- Exercise aim: From the entries below, reproduce exactly the line containing "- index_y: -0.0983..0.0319", the line containing "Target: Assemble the", and every line in between, with nothing added.

(Stored records)
══════════════════════════════
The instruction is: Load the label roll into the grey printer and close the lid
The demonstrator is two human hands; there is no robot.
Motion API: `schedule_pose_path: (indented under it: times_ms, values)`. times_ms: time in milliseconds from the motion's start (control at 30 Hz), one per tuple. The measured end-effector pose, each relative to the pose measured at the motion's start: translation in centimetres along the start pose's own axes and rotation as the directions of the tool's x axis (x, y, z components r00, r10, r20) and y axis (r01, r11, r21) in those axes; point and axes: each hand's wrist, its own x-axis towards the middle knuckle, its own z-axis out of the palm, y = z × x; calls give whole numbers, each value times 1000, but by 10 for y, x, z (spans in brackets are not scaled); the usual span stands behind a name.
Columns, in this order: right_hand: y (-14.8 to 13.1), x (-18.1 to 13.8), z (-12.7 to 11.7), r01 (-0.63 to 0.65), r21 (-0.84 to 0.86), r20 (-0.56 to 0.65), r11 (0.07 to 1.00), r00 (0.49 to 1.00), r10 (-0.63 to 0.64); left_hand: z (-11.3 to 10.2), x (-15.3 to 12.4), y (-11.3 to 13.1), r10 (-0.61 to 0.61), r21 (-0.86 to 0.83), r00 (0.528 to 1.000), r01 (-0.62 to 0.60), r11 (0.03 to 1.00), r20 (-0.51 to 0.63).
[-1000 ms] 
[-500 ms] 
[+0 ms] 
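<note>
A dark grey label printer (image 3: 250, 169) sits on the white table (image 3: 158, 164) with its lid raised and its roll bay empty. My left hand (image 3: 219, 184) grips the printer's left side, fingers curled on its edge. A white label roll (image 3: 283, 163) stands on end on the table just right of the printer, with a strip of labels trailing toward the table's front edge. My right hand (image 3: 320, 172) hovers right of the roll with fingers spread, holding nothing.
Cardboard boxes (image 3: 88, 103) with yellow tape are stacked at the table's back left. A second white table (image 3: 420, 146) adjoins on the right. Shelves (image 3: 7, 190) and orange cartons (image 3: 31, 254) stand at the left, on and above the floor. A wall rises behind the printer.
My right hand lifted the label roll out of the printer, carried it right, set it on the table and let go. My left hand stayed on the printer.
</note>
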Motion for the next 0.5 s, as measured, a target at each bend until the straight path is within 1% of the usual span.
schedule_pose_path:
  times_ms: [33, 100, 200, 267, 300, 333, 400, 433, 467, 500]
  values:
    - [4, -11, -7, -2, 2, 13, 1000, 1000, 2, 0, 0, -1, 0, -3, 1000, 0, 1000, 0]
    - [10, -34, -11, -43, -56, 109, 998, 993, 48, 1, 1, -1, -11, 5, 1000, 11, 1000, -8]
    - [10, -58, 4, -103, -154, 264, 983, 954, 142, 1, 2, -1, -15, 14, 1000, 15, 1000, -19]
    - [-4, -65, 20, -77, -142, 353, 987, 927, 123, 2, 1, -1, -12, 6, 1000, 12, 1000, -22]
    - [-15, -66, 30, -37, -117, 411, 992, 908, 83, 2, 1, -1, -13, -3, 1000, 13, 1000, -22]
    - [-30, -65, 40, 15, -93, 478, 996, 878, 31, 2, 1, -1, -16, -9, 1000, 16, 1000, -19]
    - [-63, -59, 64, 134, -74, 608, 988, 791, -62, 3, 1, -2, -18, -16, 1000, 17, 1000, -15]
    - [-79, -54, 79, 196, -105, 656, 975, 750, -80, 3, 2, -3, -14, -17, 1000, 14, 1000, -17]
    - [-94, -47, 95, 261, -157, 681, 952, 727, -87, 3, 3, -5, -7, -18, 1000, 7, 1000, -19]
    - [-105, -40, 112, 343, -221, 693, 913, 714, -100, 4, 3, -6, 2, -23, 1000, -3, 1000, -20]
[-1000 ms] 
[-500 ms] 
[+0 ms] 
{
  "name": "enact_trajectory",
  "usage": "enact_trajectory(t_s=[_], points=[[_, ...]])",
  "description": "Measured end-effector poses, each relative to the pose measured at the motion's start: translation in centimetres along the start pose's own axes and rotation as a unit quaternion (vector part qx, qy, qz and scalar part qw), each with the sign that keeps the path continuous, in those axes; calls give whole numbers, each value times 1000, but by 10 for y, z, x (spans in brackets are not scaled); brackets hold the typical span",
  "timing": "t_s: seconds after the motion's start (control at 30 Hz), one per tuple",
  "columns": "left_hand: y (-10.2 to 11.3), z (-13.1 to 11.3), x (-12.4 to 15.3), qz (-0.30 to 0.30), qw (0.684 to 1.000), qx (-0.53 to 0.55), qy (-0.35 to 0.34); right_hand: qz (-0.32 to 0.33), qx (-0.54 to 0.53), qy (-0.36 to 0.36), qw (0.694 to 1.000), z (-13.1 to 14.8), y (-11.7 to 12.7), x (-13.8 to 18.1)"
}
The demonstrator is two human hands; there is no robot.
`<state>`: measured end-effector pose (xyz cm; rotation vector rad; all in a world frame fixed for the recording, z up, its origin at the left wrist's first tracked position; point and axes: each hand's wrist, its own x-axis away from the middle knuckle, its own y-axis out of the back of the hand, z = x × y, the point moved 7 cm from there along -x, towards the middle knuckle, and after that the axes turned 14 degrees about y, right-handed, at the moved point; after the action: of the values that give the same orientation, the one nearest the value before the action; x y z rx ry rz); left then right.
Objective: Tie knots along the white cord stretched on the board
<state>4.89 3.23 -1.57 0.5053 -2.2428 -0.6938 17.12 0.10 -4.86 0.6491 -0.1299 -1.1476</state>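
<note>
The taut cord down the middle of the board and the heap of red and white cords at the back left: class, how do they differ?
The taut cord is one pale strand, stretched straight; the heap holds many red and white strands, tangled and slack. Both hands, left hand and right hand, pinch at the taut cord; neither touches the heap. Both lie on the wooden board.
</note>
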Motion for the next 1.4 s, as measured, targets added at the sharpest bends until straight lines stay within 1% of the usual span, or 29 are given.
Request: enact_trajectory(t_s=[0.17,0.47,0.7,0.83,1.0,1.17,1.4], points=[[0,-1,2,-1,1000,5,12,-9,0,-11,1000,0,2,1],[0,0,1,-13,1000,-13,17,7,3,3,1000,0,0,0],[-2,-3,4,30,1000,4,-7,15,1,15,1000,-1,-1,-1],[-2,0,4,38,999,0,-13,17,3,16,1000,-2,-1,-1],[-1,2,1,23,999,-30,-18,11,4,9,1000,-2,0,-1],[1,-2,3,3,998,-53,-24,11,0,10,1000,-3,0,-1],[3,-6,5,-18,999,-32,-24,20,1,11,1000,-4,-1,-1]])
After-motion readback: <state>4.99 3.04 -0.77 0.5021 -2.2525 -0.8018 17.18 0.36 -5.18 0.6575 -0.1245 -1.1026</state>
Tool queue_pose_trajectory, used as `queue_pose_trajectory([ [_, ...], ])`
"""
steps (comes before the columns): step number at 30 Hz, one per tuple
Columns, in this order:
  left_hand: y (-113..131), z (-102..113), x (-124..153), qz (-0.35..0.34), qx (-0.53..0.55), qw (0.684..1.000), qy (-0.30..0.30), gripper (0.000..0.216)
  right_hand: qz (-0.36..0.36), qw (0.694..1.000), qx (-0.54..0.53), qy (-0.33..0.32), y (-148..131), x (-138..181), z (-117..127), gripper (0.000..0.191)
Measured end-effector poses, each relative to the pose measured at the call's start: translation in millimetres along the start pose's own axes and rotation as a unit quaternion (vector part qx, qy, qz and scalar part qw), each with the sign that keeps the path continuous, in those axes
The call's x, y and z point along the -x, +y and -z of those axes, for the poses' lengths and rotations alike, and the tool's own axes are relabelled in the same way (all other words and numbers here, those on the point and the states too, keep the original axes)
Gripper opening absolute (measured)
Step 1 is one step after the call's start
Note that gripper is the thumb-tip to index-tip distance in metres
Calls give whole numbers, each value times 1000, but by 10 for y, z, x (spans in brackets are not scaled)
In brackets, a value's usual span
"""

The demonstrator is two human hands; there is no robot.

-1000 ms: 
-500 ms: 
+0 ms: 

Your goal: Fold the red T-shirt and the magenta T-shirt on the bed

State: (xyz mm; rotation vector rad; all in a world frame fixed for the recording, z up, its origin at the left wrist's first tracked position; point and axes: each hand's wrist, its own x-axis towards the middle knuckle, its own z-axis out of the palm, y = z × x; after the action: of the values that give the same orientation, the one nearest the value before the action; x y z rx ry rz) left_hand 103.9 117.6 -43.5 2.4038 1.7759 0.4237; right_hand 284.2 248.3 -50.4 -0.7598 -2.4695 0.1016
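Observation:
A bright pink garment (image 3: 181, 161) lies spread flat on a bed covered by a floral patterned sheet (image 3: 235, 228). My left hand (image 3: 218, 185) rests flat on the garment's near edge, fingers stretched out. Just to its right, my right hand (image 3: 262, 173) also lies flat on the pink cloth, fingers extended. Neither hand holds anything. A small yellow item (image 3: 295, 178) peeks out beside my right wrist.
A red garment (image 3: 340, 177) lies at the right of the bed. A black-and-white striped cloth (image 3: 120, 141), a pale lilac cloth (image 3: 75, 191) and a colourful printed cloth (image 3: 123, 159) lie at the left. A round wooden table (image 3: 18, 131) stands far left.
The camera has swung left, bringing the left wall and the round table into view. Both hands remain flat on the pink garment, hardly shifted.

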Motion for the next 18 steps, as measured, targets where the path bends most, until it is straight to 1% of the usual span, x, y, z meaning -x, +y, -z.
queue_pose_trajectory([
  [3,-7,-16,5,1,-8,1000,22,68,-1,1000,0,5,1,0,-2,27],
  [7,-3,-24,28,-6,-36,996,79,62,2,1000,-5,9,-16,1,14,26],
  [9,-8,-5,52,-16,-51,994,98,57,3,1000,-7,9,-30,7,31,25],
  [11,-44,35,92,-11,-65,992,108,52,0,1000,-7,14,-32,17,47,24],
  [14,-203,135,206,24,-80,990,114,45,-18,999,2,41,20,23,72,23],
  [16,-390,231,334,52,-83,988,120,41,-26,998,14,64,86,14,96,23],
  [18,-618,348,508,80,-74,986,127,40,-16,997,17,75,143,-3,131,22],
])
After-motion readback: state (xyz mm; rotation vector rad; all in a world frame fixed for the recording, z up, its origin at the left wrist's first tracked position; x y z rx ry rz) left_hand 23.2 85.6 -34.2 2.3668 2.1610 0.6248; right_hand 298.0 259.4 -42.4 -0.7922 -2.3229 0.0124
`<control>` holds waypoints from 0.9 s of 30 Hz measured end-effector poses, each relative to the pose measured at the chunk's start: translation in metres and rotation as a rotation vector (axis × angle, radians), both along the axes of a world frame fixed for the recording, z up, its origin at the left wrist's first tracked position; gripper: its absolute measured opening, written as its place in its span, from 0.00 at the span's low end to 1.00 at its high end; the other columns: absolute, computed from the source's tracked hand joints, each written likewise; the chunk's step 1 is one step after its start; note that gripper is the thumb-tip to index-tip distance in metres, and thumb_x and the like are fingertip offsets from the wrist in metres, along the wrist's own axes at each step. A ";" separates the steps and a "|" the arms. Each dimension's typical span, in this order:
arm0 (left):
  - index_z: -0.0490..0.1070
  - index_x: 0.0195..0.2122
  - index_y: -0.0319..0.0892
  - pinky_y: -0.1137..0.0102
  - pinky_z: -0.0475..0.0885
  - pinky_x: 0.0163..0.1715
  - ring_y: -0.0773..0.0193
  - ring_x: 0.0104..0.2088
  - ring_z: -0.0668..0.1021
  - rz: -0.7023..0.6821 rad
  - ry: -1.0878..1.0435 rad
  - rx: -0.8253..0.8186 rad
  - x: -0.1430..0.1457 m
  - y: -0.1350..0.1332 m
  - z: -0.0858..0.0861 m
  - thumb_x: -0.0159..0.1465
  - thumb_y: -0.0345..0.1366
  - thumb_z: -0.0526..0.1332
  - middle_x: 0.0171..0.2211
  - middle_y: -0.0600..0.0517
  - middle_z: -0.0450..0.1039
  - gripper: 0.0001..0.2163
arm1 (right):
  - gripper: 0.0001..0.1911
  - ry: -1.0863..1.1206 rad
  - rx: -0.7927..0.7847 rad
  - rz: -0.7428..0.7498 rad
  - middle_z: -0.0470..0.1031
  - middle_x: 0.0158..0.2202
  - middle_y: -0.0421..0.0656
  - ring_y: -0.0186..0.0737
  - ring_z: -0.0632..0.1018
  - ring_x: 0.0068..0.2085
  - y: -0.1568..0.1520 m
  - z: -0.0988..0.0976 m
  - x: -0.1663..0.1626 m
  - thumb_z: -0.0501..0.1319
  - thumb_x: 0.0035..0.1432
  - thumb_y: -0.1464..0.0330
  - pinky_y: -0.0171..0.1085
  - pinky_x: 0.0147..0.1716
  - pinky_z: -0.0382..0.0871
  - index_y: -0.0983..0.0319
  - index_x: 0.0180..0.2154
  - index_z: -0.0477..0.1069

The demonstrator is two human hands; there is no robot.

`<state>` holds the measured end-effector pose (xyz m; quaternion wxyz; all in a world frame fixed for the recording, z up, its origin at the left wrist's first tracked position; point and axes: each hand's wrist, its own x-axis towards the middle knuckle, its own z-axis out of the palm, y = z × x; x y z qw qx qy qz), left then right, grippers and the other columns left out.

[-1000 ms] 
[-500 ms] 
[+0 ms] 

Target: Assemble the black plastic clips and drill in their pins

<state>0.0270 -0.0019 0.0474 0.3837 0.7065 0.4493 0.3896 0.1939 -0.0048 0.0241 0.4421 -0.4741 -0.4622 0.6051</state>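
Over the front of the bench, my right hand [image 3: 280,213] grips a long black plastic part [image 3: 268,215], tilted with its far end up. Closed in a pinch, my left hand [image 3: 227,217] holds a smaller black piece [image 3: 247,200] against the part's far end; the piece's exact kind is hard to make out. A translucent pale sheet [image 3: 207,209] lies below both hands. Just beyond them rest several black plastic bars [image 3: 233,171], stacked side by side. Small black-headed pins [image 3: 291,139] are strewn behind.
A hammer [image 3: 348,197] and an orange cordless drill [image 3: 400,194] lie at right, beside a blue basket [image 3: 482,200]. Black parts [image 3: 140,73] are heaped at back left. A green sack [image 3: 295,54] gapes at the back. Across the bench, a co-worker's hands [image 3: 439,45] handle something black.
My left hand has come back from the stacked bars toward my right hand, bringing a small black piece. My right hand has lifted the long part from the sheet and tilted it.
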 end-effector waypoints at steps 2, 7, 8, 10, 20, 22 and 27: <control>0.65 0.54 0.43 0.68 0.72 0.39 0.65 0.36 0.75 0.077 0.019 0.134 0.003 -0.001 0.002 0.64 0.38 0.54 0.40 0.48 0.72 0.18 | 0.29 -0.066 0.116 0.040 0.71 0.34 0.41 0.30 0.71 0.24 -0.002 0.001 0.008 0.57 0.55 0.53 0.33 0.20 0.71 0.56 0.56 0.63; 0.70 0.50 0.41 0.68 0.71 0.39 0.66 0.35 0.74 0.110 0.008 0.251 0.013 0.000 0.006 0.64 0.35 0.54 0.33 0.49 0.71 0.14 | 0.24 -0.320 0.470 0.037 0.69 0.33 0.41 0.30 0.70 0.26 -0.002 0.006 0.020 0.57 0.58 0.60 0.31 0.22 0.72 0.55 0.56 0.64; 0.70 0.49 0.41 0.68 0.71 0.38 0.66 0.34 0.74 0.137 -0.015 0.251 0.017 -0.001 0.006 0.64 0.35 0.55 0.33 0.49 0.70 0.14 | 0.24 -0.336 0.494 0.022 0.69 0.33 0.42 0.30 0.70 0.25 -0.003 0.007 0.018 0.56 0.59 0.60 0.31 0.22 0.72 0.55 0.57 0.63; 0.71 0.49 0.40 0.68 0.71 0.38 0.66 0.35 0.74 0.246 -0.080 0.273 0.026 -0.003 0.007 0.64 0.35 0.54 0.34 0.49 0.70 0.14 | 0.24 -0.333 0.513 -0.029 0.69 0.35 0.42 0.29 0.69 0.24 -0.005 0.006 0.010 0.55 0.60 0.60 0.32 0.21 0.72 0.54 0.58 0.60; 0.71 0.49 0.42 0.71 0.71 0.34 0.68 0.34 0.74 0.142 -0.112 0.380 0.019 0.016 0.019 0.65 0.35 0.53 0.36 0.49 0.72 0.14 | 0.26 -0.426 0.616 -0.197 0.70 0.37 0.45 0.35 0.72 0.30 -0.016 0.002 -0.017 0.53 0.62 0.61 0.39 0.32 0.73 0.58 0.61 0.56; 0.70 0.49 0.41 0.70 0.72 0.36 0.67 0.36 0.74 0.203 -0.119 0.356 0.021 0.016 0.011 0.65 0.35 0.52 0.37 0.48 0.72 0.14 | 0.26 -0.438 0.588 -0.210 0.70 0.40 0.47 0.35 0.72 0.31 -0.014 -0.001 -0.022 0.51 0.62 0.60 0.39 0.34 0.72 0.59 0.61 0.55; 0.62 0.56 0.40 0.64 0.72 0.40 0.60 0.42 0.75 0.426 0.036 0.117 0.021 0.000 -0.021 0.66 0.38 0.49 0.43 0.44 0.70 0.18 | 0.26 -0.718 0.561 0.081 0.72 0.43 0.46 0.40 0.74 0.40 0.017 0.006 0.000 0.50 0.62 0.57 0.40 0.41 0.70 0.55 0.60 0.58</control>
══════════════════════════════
- Your response:
  - index_y: -0.0983..0.0319
  - index_x: 0.0180..0.2154
  - index_z: -0.0477..0.1069

The demonstrator is two human hands; there is no robot.

`<state>` holds the measured end-effector pose (xyz m; quaternion wxyz; all in a world frame fixed for the recording, z up, its origin at the left wrist's first tracked position; point and axes: each hand's wrist, its own x-axis towards the middle knuckle, its own z-axis out of the palm, y = z × x; x y z qw qx qy qz), left then right, grippers and the other columns left out.

[-1000 ms] 
[-500 ms] 
[+0 ms] 

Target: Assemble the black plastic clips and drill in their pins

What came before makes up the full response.